When the twin towers of the World Trade Center crashed into the streets of lower Manhattan last month, with them went most of the city's broadcast transmission facilities, including much of WPIX-TV's capabilities. Michael Gano, the station's director of Engineering, was just getting into work in his uptown office that morning when American Airlines Flight 11 hit the north tower. Since the accident occurred, his station has been able to get over-the-air coverage back out to most of the New York metropolitan area. WPIX, a Tribune Broadcasting-owned WB network affiliate, had recently begun transmitting a digital signal from the World Trade Center. It has sustained massive damage to both its analog and digital infrastructure. Some of the other broadcasters who also lost millions of dollars worth of equipment in the collapse were WCBS (Channel 2), WNBC (Channel 4), WNYW (Channel 5), and WABC (Channel 7). WPIX lost its NTSC transmitter, its DTV transmitter, and its news relay microwave transmitter in the collapse. One of WPIX's staff members, Steve Jacobson, an engineer who was working on the north tower when it fell, is missing.

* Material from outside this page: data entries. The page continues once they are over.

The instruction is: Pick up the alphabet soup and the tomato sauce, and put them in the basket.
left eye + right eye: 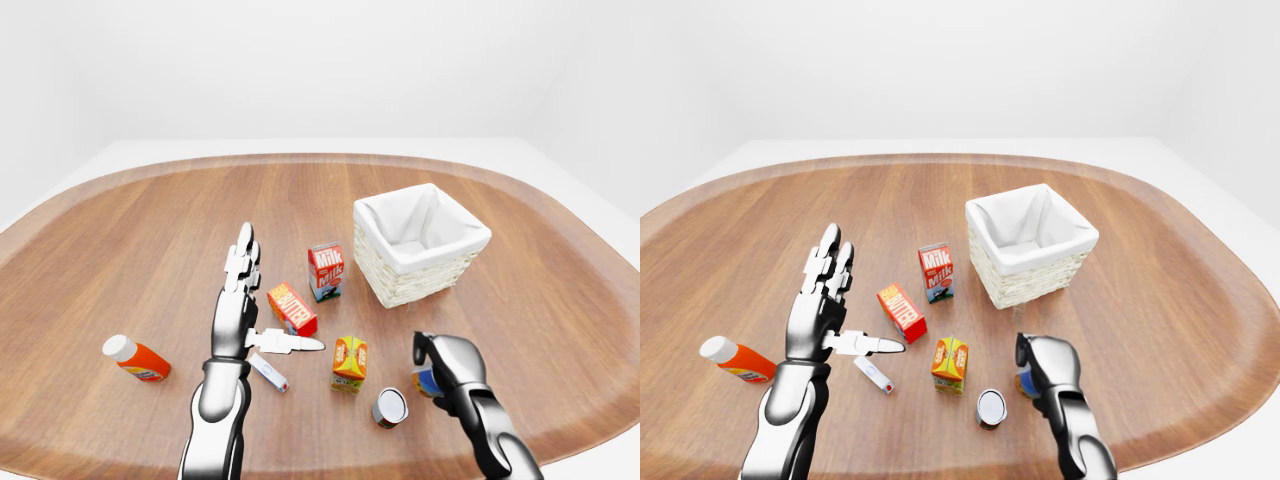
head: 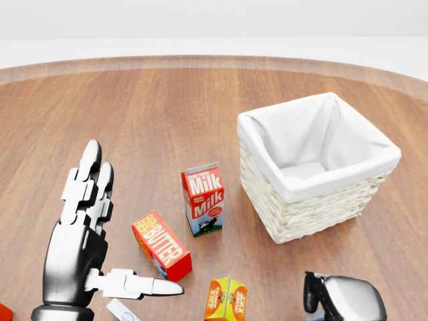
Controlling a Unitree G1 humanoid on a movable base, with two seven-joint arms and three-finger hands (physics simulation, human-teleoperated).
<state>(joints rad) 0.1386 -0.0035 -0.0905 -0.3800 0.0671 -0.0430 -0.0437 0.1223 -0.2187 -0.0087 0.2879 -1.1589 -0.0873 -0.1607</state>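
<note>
Alphabet soup can [image 1: 427, 381] sits gripped in the curled right hand [image 1: 447, 362]; left hand [image 1: 243, 312] spread flat, holding nothing.

Head view: set close, looking steeply down across the table [image 2: 167, 100], cropped to basket [image 2: 314, 200], milk carton [image 2: 202, 198] and butter box [image 2: 161, 245].
Left-eye and right-eye views: set higher and farther off, taking in the whole oval tabletop and white walls; they share nearly everything, slightly offset sideways.
</note>
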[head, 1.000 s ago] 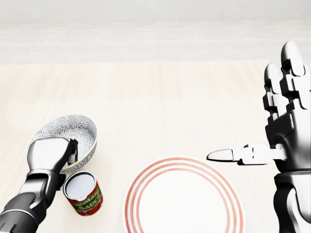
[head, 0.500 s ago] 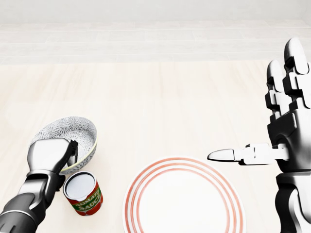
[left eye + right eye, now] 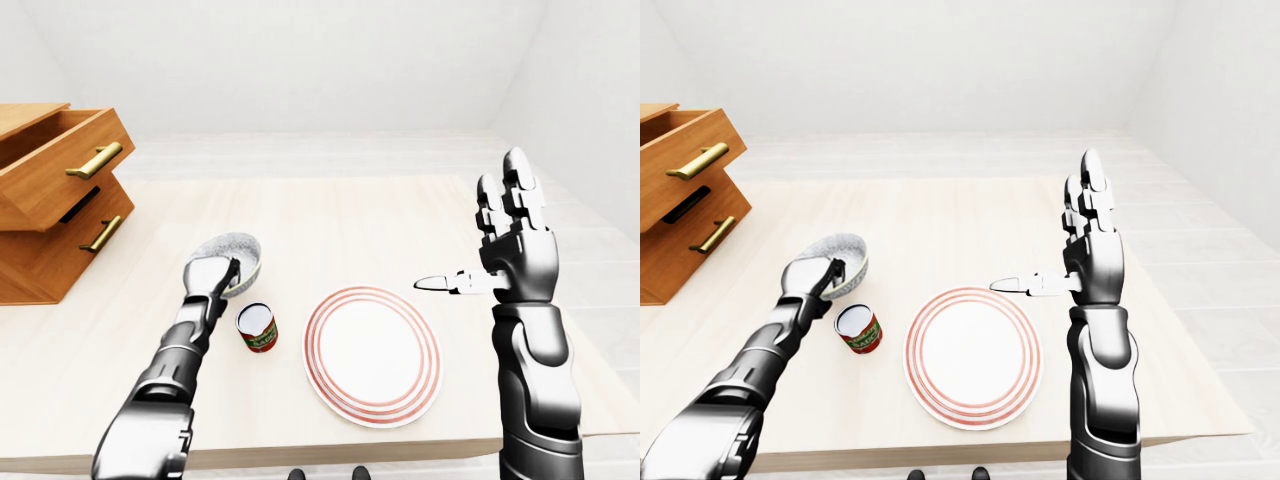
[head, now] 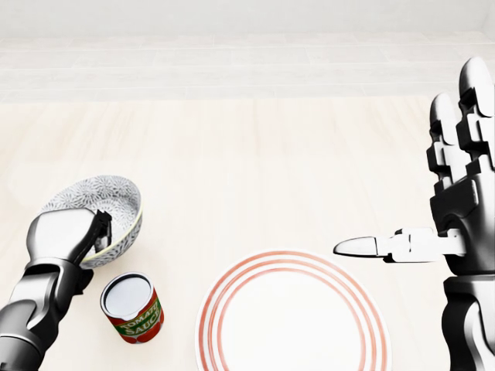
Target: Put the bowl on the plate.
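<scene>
Gripping the bowl by the part of its rim nearest the robot, with the left robot hand clamped there, dark fingers hooked over the edge into the hollow and the palm against the outer wall. Looks like glazed, patterned ceramic: stiff and probably light enough for a one-handed carry, yet smooth enough to slip out of a rim pinch and likely to chip if dropped. Best taken at the rim as here, with fingers and thumb on opposite faces of the wall. Held from one side only, so liable to swing or tip, and worth keeping level. Seems tipped a little; no telling whether clear of the counter or resting on it. Lies touching that robot hand, just up and to the right of its knuckles in the head view. Down and right of the same hand, near, an upright tomato sauce can; further right, well apart, the red-ringed plate, bare. Past the plate, the right robot hand, spread wide with fingers upright and thumb pointing back toward the left one, holding nothing, well apart from the bowl.
</scene>
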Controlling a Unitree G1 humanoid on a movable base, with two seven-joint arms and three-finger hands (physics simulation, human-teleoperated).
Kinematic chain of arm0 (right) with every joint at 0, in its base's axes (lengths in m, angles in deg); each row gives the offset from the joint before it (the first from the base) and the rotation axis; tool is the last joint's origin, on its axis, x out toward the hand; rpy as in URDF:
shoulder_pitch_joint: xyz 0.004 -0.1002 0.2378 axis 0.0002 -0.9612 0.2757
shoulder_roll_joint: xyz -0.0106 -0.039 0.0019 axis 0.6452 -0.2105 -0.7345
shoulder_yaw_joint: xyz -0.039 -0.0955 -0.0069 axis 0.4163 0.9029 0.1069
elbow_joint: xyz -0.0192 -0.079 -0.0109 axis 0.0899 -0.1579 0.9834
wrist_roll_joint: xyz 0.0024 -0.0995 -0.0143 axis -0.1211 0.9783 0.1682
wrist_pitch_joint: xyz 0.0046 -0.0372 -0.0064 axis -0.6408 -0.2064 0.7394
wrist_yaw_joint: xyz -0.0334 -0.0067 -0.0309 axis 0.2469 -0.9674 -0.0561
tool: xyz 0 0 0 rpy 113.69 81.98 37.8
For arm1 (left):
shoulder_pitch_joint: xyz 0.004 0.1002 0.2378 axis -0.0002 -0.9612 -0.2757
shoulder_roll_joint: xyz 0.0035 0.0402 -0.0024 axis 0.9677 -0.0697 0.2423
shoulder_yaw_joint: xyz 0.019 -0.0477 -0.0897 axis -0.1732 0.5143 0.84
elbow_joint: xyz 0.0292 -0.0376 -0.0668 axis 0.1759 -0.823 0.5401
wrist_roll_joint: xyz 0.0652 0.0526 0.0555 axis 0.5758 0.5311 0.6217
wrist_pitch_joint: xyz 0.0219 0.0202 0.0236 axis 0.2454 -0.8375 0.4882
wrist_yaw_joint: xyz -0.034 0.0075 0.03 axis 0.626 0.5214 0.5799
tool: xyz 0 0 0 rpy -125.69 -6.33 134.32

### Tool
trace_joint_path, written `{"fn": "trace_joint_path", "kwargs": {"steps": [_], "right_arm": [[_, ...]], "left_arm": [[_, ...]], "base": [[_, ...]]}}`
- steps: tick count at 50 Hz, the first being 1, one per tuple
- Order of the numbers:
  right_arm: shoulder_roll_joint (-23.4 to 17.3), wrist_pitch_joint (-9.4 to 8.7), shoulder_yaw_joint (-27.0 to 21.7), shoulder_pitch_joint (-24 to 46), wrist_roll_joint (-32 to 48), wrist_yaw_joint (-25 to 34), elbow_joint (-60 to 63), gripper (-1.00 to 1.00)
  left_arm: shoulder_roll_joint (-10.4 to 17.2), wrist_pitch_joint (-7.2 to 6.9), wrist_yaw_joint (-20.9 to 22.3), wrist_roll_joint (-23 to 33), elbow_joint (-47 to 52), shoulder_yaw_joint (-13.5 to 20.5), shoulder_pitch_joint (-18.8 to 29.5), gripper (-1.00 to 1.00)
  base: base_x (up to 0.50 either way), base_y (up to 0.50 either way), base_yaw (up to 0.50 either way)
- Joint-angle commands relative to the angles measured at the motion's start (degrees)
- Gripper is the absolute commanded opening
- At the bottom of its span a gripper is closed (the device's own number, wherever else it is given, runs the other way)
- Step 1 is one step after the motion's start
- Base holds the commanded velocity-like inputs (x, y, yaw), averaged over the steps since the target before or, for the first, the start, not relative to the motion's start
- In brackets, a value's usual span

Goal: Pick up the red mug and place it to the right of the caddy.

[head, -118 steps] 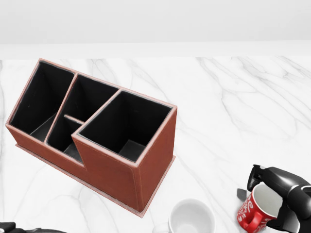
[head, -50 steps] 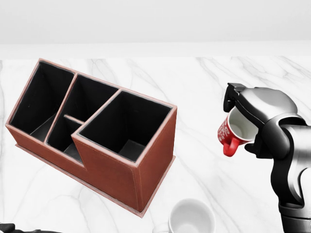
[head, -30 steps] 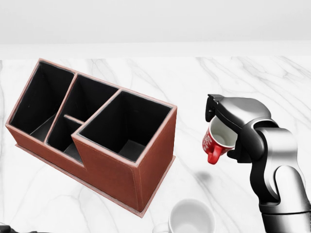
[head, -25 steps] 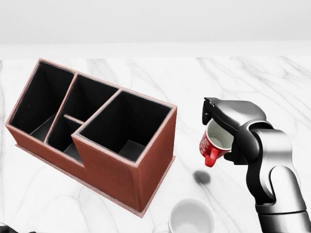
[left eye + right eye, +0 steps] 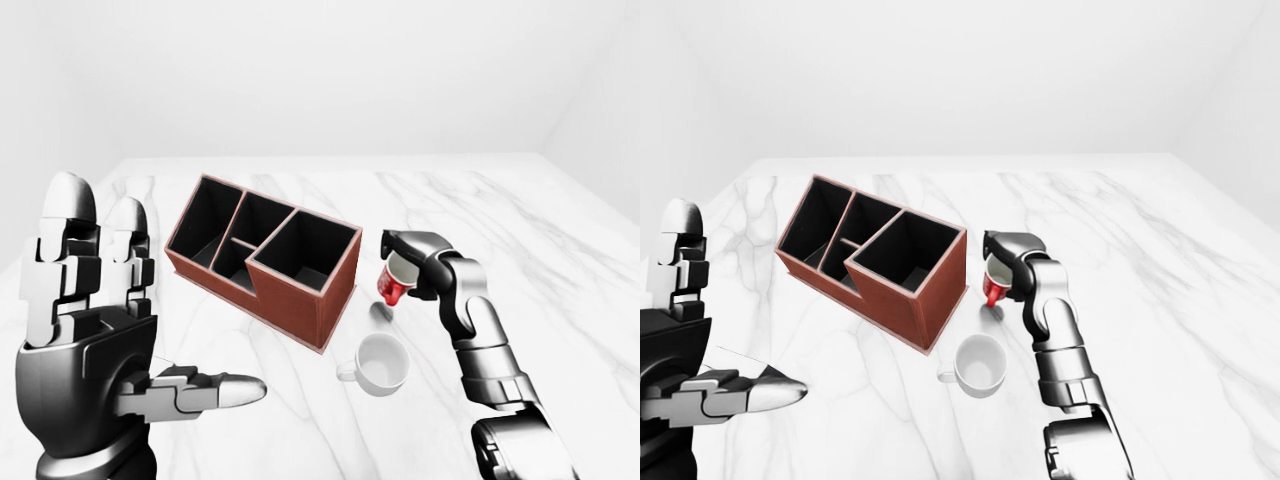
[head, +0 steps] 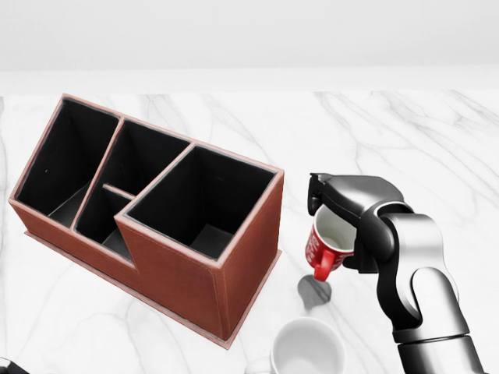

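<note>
The red mug [image 6: 323,248] has a white inside and hangs tilted, handle down, just right of the brown caddy [image 6: 156,210] in the head view. My right hand [image 6: 337,212] is shut on the red mug's rim and holds it a little above the marble top; its shadow lies just beneath. The mug also shows in the left-eye view [image 5: 392,286], close to the caddy's right wall [image 5: 340,285]. My left hand [image 5: 110,330] is open and raised at the left of the left-eye view, far from the mug.
A white mug [image 6: 306,349] stands at the bottom of the head view, below the red mug and right of the caddy's near corner. The white marble tabletop [image 6: 405,140] stretches to the right and top. A pale wall lies beyond it.
My right hand has carried the red mug up from the lower right, then leftward and down toward the caddy's right side. Its shadow on the marble has grown nearer. The caddy and white mug have not moved.
</note>
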Motion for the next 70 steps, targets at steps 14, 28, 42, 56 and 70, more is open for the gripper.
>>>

After the WTC incident, Gano and his staff began relaying an over-the-air signal from a 1-W transmitter atop the Empire State Building (ESB). It moved out to the Armstrong tower in Alpine, NJ, on September 17 where, according to Gano, it is transmitting at "...slightly higher power than the one that was on the north side of the ESB, but still not close to our original coverage."

Gano said he has "...not even began to think of" the amount of money this disaster will cost WPIX. For the time being he and his staff are "...just trying to work on the immediate and long-term solutions [for the disaster] going forward."

When asked about whether or not this disaster will set back WPIX in terms of its digital buildout, Gano replied that it would "...set all of New York back in terms of digital." What he meant by this of course, was that so many of the other major broadcasters in the city were transmitting digitally from the World Trade Center. The only two major affiliates not broadcasting a digital signal from the building were WCBS-DT and WNYW-DT, which broadcast from the Empire State Building. WPIX had no backup digital antenna or transmitter.